● Prompt:
Report every line from the material that contains the word "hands".

● Recorded information:

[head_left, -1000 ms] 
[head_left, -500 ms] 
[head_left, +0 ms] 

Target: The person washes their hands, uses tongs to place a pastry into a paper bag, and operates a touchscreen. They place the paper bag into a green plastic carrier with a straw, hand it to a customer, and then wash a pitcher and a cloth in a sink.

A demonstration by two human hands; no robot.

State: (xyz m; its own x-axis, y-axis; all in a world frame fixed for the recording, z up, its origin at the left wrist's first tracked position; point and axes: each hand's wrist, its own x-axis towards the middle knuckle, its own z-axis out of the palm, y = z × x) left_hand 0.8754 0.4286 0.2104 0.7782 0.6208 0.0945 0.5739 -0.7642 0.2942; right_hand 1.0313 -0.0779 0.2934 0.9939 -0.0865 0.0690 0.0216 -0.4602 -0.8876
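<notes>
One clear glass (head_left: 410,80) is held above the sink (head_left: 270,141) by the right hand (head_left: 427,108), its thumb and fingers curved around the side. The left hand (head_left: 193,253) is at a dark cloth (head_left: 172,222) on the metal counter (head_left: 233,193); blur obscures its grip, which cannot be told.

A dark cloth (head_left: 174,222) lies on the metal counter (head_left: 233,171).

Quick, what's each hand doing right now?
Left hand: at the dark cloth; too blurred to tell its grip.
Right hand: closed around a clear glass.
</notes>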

● Completed exercise:
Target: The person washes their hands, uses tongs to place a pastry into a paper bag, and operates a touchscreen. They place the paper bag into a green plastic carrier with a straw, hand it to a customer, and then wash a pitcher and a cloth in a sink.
A demonstration by two human hands; no robot.

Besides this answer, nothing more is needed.